The first chart shows growth rate for Venezuela's oil and for Venezuela's economy since 1996. I did a little trick: I placed oil growth rate of year X in the column for year X + 1., where the GDP growth for year X is. The reason is that petrodollars take some time to have their effect - all things being equal. In reality, petrodollars don't take a full year to start "doing magic". Their effect depends on several factors, from contract details to a million other things.
You also have to consider oil price increases do not have the same impact when you have just enough oil to pay state employees or when you have enough oil to pay those and more state employees and Cuban dictators and Russian or Spanish weapons dealers.
Now: that chart 1 is about rates. In 1998, when Chávez was elected, the country was suffering from a meaningful drop in oil prices for 2007. Worse still: the actual oil prices had been at record low levels for quite some years already. In chart 2 (which I have used in earlier posts) you can see actual OPEC price evolution since 1996. Oil prices started to climb in 1998 big time and this should have lead to a boom already in 1999, but that was not to happen because the military were just "getting to know how things work". In 2003 there was the big oil strike and Chávez sacked 20 000 PDVSA employees. All in all, after that GPD has grown at a rate that is a bit under oil price rise.
The problem with Venezuela under the pseudo-revolution is that its oil addiction has become so rabid that growth started to shrink actually in 2009 due to the exceptional oil price drop at the end of 2008 and even if oil prices for the whole of 2008 were still higher than expected. This year we still were in red numbers even when the rest of Latin America was doing very well.
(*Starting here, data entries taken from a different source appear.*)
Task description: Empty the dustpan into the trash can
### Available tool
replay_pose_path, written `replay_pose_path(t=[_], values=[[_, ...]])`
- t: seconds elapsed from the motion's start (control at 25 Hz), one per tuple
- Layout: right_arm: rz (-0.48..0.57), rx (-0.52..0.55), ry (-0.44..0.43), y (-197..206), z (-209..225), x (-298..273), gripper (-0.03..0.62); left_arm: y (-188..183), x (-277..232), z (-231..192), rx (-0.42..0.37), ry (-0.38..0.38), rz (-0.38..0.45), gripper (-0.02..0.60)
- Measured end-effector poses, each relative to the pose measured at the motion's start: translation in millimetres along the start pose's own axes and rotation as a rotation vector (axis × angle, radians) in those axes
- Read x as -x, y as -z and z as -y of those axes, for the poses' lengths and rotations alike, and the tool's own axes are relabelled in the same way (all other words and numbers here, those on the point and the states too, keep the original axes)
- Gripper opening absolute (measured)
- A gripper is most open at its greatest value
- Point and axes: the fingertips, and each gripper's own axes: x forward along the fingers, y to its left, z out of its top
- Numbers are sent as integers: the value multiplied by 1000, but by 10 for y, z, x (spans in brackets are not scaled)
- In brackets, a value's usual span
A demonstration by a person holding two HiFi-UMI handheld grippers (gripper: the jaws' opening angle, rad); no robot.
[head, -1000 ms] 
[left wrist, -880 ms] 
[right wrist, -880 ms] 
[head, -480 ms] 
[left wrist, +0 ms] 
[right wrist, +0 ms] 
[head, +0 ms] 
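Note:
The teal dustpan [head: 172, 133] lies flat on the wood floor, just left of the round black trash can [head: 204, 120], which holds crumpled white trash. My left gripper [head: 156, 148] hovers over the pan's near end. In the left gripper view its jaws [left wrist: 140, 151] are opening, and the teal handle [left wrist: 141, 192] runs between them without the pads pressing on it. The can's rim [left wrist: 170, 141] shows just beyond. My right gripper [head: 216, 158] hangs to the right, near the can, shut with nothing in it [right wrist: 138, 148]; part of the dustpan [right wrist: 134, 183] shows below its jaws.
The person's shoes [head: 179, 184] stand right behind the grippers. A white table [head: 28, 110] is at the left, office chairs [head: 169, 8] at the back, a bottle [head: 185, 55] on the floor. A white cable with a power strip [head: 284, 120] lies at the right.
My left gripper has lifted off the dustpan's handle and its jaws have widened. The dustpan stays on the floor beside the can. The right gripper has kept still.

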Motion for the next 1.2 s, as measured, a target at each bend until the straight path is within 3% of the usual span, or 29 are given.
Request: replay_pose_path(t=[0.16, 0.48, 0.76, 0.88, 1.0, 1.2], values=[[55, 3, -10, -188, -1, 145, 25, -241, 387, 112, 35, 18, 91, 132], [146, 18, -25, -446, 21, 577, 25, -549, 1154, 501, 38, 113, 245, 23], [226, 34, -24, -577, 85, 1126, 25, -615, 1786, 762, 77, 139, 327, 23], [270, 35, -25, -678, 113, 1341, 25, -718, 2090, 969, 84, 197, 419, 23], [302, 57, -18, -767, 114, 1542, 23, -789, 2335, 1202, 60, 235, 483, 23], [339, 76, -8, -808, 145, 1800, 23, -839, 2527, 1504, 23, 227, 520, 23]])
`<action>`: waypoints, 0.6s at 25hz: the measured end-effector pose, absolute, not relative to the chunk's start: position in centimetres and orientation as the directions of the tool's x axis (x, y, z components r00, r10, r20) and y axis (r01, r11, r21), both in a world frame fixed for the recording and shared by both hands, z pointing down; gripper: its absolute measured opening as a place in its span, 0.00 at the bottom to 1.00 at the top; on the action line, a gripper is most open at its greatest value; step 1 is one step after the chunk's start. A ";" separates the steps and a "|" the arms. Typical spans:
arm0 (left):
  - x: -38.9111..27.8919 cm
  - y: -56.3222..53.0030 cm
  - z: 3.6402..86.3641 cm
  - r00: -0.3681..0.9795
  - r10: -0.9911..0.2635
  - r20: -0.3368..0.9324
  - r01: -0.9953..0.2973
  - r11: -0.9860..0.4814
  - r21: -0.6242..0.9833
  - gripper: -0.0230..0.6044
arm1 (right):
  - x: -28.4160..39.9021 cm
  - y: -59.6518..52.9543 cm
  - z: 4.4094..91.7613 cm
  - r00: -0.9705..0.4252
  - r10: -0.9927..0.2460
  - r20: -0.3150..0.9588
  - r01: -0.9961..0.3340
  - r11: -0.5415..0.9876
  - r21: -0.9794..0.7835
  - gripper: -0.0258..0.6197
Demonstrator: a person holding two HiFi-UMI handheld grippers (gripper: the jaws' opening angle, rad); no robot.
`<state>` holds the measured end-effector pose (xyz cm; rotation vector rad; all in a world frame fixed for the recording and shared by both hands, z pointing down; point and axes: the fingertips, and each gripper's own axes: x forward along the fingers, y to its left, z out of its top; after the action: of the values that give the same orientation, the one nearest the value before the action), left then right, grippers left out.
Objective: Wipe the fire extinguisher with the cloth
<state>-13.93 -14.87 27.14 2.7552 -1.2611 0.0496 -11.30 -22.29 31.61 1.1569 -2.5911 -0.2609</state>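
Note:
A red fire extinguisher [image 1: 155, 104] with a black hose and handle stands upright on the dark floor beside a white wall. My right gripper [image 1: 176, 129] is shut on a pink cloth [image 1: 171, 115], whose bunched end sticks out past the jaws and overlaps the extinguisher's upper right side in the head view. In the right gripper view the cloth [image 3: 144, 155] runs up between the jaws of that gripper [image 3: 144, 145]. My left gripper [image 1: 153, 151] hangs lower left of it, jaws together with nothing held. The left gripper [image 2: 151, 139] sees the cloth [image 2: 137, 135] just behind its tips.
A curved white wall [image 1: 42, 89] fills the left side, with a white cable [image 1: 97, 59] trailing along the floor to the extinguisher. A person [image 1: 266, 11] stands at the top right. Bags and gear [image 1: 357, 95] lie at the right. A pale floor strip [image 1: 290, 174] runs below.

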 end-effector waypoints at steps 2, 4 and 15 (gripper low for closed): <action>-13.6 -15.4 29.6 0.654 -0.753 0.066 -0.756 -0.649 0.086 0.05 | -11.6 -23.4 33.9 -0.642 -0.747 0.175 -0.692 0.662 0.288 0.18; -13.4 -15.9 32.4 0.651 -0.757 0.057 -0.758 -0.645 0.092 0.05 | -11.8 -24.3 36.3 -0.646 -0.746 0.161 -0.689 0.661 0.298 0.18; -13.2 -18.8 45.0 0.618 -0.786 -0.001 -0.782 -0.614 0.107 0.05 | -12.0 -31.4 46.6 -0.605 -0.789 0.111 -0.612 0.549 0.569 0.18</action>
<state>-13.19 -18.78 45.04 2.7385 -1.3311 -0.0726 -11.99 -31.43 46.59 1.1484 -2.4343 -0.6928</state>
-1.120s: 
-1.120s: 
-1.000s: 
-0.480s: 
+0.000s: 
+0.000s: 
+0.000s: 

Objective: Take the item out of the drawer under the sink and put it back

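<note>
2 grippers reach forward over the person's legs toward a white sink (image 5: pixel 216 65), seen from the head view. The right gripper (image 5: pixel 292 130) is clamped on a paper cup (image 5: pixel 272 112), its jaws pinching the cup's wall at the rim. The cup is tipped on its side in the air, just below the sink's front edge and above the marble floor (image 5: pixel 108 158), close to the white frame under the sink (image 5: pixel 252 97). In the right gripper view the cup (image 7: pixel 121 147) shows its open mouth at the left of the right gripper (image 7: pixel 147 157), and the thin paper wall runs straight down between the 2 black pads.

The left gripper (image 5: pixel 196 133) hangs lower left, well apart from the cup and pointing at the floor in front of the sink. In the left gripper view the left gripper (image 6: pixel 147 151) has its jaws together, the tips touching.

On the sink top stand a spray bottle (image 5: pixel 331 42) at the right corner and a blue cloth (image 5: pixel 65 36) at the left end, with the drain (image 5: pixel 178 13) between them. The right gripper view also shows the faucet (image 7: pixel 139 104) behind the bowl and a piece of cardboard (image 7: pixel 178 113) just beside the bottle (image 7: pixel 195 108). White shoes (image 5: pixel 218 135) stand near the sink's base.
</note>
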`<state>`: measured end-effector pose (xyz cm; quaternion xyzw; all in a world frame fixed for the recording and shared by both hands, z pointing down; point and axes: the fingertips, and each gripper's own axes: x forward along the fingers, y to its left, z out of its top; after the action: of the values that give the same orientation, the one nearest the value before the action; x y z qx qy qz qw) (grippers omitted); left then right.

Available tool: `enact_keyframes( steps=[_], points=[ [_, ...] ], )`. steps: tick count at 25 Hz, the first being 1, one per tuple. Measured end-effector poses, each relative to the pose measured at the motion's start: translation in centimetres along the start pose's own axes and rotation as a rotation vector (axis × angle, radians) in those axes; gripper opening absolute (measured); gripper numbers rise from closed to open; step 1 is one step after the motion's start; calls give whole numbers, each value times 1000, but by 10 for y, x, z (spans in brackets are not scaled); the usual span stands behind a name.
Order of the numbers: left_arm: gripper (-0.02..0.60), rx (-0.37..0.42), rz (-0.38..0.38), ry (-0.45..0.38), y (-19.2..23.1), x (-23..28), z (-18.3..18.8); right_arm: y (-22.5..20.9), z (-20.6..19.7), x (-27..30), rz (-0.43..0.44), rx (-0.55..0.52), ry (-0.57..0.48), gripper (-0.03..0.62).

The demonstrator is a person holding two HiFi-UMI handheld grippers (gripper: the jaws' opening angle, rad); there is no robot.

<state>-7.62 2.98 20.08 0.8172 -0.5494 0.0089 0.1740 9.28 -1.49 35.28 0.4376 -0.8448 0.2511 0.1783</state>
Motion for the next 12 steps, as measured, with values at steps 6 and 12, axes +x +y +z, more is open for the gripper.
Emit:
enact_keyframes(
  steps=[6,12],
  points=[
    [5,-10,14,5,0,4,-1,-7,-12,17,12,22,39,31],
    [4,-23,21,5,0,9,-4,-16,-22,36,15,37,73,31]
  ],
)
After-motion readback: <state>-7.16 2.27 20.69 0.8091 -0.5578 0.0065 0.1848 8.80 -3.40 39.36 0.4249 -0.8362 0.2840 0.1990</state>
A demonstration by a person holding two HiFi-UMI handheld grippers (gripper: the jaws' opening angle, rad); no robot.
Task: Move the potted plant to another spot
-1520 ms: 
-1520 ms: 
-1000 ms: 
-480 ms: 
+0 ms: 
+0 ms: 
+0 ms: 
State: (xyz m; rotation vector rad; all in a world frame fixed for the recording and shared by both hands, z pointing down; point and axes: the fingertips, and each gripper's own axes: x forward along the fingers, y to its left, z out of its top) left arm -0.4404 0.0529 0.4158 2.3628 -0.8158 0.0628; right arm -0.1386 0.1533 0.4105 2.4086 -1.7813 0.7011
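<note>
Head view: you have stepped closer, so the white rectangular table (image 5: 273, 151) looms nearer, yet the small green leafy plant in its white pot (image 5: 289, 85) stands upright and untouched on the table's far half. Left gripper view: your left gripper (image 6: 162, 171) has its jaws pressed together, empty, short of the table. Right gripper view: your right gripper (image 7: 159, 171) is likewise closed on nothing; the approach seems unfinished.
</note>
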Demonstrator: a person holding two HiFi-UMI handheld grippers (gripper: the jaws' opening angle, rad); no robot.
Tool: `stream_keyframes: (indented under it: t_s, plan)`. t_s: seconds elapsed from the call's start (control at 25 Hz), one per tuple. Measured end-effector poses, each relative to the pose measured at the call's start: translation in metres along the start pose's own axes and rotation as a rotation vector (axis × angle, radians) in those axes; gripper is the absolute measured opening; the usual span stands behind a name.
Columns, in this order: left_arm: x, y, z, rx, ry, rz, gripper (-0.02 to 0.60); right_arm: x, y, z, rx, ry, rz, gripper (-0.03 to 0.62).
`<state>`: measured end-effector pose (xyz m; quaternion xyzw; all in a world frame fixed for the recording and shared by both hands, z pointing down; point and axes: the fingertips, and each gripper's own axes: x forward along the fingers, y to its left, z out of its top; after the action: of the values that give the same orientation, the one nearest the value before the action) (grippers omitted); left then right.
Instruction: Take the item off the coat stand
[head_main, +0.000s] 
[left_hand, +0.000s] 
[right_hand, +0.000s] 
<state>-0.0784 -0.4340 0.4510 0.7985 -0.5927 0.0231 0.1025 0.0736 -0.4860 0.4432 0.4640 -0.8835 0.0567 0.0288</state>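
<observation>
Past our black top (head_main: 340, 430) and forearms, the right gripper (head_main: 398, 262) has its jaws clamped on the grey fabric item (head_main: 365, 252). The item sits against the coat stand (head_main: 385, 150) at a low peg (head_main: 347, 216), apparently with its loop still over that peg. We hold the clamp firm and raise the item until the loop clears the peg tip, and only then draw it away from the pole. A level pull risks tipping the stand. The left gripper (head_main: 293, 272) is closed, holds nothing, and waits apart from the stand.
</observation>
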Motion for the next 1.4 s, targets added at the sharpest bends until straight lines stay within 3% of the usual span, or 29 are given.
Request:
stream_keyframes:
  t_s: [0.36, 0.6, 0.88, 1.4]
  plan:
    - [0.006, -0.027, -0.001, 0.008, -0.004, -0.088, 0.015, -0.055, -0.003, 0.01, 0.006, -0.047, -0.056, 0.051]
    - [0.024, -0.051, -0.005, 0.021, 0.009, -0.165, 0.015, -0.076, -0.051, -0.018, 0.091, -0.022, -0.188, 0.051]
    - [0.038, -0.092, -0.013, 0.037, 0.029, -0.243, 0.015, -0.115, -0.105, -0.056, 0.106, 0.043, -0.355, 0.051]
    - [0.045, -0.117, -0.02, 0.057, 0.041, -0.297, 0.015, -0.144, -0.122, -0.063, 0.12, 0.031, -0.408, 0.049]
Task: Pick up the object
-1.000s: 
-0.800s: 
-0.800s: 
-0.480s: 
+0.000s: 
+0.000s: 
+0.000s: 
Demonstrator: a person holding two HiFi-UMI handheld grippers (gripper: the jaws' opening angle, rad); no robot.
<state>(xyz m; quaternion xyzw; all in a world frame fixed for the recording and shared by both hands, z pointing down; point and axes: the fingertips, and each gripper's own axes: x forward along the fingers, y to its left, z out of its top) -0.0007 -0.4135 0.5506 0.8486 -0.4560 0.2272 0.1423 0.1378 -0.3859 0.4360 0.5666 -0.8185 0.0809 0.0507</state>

The Chávez government predicts growth for next year. Concecomercio, a chamber for independent and small companies, predicts recession will continue. I am no economist, but my bet is Venezuela will have pro forma a very small positive growth. Oil prices for 2010 were about 26% higher than in 2009. In view of such hikes Venezuela should actually have a very strong boom next year. That won't be the case. Why? Because of corruption, because of sheer incompetence, because of waste. The government will have a lot of extra cash, as it has devalued the currency once more -by eliminating one of the two exchange rates-. Those Bolívares the government will get from the devaluation and will use for some projects won't lead to more than a small growth if anything. Even so, I am sure Chávez apologists abroad and the propaganda machine in Venezuela will announce any growth as a triumph for the pseudo-revolution over capitalism. Never mind most other Latin American countries will keep growing faster and beyond population growth and a couple of them will even be moving towards sustainable development.
Venezuela? It is absolutely addict to ever higher doses of petrodollars. The tragedy is that no one has the cojones to tell Venezuelans the truth.